Jews Should Now Be Able to Accept New View of Jesus



The genesis of my new book is a simple question: Who was Jesus of Nazareth?

We all think we know who he was — the inspiration for the world's most successful religion. The deliverer of faith, love, spiritual inspiration and religious commitment to billions of people the world over for two millennia. Christians see him as the son of God, both wholly human and wholly divine, whose example, compassion and self-sacrifice are a bulwark for the faithful worldwide.

But is that the whole story?

For all the undeniable good Christianity has done, even its most passionate adherents would admit it has also been directly and indirectly responsible for a great deal of suffering. Until the modern era, Christian history is rife with physical violence and discrimination. Awful acts of hatred and intolerance were committed in Jesus' name. And for far too long, the received picture of Jesus has obscured a simple and powerful truth: Jesus would never stand as an enemy against his own people, nor would he tolerate his followers doing so.

From the very beginning, as Christianity branched away from Judaism to develop its own identity, Jesus was intentionally shorn of his Jewishness like Samson deprived of his strength. Christians obfuscated the idea of Jesus the Jew — preferring to see him as an innovator, who at once transcended Judaism and brought it to a conclusion. This deception deeply alienated Jesus from the Jewish people and led to considerable torment and distress.

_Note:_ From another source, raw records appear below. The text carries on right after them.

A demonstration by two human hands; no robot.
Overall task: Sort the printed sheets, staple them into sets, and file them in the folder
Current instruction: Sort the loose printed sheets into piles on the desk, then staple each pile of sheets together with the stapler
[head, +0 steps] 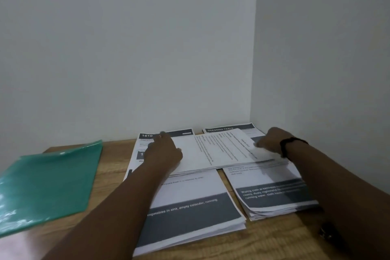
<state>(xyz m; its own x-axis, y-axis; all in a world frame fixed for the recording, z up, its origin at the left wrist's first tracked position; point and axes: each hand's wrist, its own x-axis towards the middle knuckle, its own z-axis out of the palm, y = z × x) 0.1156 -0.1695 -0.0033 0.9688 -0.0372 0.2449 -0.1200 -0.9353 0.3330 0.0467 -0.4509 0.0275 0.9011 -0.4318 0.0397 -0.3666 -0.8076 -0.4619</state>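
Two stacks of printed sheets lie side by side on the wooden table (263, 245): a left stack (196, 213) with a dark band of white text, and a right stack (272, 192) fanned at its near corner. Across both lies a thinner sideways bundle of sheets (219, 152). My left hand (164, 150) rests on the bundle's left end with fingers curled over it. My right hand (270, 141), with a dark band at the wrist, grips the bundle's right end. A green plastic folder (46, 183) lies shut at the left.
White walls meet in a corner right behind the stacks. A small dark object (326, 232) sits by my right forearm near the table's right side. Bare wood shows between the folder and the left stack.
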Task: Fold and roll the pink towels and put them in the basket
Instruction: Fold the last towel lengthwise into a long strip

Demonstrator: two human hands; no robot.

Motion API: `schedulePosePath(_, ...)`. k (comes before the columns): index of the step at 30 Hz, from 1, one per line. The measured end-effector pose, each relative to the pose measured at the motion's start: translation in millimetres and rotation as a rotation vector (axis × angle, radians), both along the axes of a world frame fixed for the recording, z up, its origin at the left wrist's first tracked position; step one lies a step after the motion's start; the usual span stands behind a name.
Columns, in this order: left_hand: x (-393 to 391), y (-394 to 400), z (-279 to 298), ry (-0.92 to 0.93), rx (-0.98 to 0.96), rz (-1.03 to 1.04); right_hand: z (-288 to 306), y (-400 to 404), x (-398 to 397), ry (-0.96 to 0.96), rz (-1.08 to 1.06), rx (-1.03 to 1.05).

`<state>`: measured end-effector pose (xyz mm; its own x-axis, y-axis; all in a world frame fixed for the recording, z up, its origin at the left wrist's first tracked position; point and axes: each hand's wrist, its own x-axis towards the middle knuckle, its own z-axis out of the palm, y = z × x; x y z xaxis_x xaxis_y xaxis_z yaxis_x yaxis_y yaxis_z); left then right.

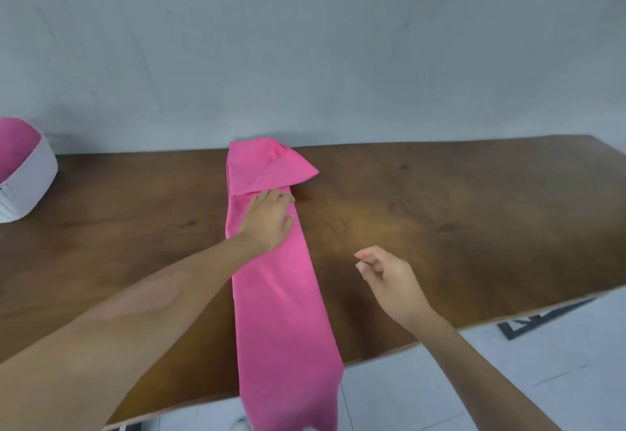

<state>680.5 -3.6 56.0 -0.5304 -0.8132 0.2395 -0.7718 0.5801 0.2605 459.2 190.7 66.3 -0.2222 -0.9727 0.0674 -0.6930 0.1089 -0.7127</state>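
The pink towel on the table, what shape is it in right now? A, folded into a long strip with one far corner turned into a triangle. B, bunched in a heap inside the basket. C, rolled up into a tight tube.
A: the pink towel lies flat as a long strip on the table, its far end folded into a triangle, with the left hand pressing on it.

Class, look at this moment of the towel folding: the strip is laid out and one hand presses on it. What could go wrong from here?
1. The pink towel overhangs the near edge of the table; its hanging end might drag the strip askew once rolling starts.
2. Only the left hand pins it; the right hand hovers clear, so the triangular fold could slip open.
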Motion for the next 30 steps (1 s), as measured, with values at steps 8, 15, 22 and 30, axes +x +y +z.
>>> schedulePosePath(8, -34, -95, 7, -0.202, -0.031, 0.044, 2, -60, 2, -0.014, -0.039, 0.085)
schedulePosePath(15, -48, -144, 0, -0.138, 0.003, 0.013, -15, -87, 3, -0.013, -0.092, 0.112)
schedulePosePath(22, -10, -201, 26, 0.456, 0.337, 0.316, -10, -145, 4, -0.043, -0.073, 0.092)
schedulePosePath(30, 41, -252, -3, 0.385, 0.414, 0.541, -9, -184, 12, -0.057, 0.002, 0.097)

This is not to suggest that the chilly relationship between Christians and Jews was one-sided. Jews have long avoided any connection to Jesus. Over the centuries, as he was slowly turned into a deity and violence perpetrated in his name against the Jews increased, they came to see him as a source of unrelenting persecution, the supreme example of heresy. They wanted no association with the patron saint of zealots who demeaned, attacked and murdered them, and taught sacrilege in his name.

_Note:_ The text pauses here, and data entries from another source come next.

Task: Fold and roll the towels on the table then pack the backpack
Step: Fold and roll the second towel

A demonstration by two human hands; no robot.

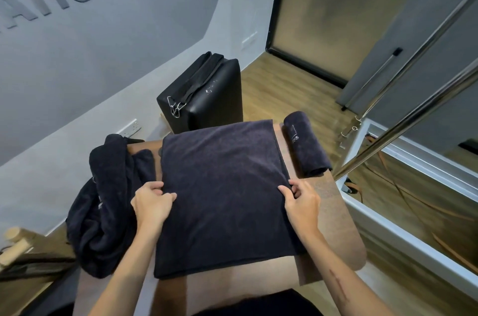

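Observation:
A dark navy towel (225,194), folded into a flat rectangle, lies across the middle of the brown table (333,233). My left hand (152,204) pinches its left edge about halfway along. On the opposite edge my right hand (301,199) pinches the towel at the same height. At the table's far right corner lies a rolled towel (306,145) with pale lettering. A heap of loose dark towels (108,202) hangs over the table's left side. No backpack shows clearly.
A black box-shaped case (207,98) with straps and metal clips stands on the wooden floor beyond the table. A metal-framed apparatus (413,109) with poles and a white rim runs along the right. A grey wall with a socket (130,128) is on the left.

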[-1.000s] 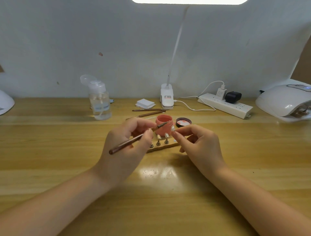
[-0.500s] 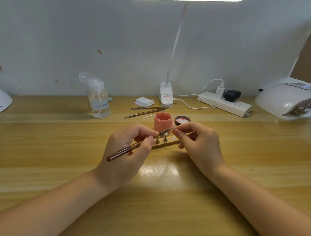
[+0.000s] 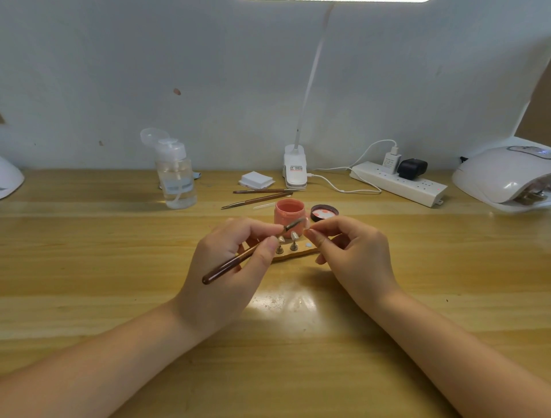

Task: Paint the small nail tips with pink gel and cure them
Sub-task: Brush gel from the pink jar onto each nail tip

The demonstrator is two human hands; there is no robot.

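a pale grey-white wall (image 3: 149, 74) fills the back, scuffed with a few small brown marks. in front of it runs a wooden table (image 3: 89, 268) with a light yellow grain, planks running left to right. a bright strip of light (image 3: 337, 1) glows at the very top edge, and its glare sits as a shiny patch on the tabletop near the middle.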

But times are changing. Christianity has opened its heart to the Jews.

The Catholic Church is today a great friend to the Jewish people. In May 2010, as a guest of the Vatican, I met Pope Benedict; his warmth and regard for me as a rabbi were immediately in evidence. Evangelical Christians are among the most stalwart supporters of the State of Israel. Not only that, of the 3.45 million tourists who visited the Jewish homeland in 2010, 69 percent were Christians. Christians are beginning to take a long-overdue look back to the common origins of our religious outlook with modern eyes and see how we got to where we are.

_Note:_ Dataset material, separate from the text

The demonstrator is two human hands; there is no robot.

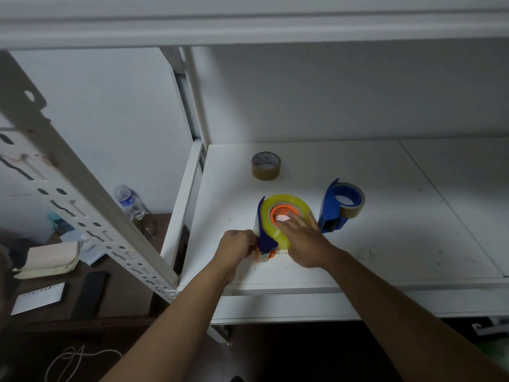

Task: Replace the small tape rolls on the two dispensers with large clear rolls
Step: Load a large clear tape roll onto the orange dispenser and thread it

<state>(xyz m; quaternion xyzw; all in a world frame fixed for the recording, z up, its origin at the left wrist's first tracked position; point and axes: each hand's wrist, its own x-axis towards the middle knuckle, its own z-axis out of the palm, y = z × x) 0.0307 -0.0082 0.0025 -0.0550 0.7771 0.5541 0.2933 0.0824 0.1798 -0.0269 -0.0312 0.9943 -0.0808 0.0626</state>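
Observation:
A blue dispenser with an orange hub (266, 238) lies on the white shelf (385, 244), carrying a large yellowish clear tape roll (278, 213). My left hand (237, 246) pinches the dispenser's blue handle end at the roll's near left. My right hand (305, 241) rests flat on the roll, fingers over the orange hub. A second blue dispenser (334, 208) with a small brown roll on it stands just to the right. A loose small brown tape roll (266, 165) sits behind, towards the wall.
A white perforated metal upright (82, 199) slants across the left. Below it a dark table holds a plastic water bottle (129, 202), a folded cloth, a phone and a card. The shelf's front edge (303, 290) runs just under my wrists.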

Now, perhaps it's time and equally imperative that Jews recognize a long-obscured and essential truth: Rabbi Jesus was a Jew and should be counted among our nation. This heroic Jewish patriot should not be severed from the people he loved and the people he died defending.

The stage has been set for us to see Jesus for who he truly was: a wise and learned rabbi who defined himself and his Jewishness in much the same way as today's Torah-observant Jews. He wore a Jewish head covering, ate only kosher food, prayed in the Hebrew language and honored the Sabbath. He was also a political leader who despised the Romans for their cruelty to his Israelite brethren. He fought the Romans courageously and was ultimately murdered for trying to throw off the Roman yoke of oppression. So greatly did Jesus love his people, so deeply did he believe in his messianic mission to grant the Jews independence from Rome, that he was willing to suffer and die to end Roman dominion and renew Jewish sovereignty in ancient Israel.

Even as I highlight the overlooked Jewish character of Jesus, the fact remains that Jews will never accept his divinity. Neither should they. The belief that any man is God is an abomination to Judaism, a position that Jesus himself would maintain. But this is decidedly not the same as seeing Jesus for the Jewish hero he undoubtedly was.

Rabbi Shmuley Boteach is a best-selling author whose book, "Kosher Jesus," from which this piece was adapted, will be published in January.